Die Grundsätze der GeoNV entsprechen den Grundsätzen der Weisungen 1948.

  • Ein neues Kriterium ist die Allgemeine Akzeptanz und das bestehende Orts- und Lokalnamen nur aus öffentlichen Interesse geändert werden dürfen. Das Kriterium Akzeptanz ergibt sich, dass heute Namen nur auf allgemeine Akzeptanz stossen, wenn sie sich an das vertraute Schriftbild der Standardsprache anlehnen. Dies gilt auch für mundartlich geschriebene Namen. Vgl. Zitat Trudi Christen, begeisterte Leserin von Mundartliteratur,aus Artikel «Äuä» Seite 11 in Rückblick und Ausblick – Die Bubenberg-Gesellschaft 1999, 2000:Unser Wunsch wäre Dialekt geschrieben in Anlehnung an das Schriftbild der hochdeutschen Schriftsprache. Ein leserfreundlicher Druck! Den Lesern und dem Dialekt zuliebe!
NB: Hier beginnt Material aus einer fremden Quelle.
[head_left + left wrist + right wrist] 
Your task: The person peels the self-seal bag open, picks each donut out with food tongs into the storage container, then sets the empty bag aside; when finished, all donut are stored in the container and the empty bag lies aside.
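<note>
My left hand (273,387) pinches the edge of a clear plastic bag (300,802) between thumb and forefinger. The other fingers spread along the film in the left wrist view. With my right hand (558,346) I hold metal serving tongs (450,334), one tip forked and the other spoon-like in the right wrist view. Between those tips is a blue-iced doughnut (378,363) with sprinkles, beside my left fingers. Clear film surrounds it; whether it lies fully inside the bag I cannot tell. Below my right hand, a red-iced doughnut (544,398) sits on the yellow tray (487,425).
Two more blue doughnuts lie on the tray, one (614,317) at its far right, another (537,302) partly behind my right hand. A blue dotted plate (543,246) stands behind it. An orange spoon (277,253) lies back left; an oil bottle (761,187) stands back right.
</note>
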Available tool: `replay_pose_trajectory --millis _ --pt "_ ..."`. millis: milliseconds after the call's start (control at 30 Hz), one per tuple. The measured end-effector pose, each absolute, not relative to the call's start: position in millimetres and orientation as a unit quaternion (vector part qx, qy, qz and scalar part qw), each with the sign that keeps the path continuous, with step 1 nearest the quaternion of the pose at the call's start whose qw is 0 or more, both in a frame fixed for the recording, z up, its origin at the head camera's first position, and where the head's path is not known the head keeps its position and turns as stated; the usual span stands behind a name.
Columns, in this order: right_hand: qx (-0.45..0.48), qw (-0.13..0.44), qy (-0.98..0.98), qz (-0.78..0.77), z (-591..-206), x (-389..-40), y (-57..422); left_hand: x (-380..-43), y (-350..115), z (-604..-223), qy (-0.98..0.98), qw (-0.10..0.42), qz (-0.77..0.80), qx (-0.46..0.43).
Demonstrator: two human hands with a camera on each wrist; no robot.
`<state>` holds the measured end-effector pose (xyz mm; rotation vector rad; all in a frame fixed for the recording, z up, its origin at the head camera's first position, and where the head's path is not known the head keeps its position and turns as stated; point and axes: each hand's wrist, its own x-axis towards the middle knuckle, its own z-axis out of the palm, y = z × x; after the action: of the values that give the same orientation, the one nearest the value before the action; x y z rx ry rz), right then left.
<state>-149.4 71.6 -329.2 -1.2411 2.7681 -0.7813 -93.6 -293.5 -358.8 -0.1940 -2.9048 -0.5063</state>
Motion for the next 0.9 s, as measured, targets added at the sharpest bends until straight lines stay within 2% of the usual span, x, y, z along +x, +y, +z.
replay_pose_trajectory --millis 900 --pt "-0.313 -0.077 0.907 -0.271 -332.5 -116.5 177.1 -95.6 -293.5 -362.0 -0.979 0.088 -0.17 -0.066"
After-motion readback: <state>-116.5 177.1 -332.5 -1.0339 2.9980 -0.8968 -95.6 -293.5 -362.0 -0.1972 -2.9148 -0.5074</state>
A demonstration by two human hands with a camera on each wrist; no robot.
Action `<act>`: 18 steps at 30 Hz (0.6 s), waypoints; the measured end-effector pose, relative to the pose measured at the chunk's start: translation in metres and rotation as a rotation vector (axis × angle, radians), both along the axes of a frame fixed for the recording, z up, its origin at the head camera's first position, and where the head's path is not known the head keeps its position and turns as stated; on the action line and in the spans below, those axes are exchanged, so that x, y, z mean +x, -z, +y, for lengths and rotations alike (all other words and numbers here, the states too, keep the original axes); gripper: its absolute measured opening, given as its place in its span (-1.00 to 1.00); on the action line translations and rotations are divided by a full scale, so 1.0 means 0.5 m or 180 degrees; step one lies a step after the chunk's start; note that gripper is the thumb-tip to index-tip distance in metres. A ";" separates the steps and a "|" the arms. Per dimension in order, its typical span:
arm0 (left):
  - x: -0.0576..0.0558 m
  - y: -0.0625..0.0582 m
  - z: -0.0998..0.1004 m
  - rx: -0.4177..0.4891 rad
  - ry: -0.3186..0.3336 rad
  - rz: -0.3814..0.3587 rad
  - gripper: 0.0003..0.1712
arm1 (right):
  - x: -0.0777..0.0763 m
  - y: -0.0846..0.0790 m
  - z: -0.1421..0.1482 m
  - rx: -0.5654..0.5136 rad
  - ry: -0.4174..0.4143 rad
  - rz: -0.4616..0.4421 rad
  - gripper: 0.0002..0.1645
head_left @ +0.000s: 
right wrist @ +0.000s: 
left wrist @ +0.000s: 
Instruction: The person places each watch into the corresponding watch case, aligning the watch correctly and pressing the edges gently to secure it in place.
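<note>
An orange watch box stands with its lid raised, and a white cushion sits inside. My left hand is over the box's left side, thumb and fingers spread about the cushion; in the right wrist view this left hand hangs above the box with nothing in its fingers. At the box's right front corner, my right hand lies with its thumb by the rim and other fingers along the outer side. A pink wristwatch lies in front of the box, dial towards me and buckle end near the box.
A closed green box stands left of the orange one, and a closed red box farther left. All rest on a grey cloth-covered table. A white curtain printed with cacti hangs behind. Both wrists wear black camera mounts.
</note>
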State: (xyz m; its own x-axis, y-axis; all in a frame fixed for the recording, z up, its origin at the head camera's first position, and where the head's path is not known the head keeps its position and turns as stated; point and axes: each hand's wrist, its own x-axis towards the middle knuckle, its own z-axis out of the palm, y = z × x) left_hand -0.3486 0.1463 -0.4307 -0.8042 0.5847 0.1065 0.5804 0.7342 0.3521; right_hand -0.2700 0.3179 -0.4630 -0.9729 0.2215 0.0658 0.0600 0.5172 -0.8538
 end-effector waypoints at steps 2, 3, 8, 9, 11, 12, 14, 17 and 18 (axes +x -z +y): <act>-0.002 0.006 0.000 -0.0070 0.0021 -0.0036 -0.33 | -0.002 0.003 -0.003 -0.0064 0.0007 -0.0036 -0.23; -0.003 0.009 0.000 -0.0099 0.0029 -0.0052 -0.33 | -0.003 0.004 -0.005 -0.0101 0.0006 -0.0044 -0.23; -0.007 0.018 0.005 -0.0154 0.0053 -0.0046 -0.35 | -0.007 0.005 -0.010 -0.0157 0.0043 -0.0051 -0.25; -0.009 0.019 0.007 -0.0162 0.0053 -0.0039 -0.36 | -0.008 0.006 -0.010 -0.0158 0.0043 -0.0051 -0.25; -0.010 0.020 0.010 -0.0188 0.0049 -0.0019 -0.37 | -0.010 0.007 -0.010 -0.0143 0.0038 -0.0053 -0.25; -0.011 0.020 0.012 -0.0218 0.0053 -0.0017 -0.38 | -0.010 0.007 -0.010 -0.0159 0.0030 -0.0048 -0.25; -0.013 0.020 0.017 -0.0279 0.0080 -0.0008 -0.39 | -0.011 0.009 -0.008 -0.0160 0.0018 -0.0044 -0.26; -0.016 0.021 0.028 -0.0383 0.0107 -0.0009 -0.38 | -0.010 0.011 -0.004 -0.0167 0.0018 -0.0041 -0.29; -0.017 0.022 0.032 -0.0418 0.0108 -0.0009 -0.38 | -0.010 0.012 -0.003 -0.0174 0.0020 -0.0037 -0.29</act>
  • In stärkerer Gewichtung von an Art. 4 der Weisungen 1948, wo sich die Namen der bewohnten Orte (Vorläufer der heutigen Gebäueadressierung) an die bestehende Schreibweise anlehnen müssen, sollen bestehende Orts- und Lokalnamen künftig nur noch aus öffentlichen Interesse geändert werden, da sie in zahlreichen Registern und Festlegungen enthalten sind und als Identifikation dienen.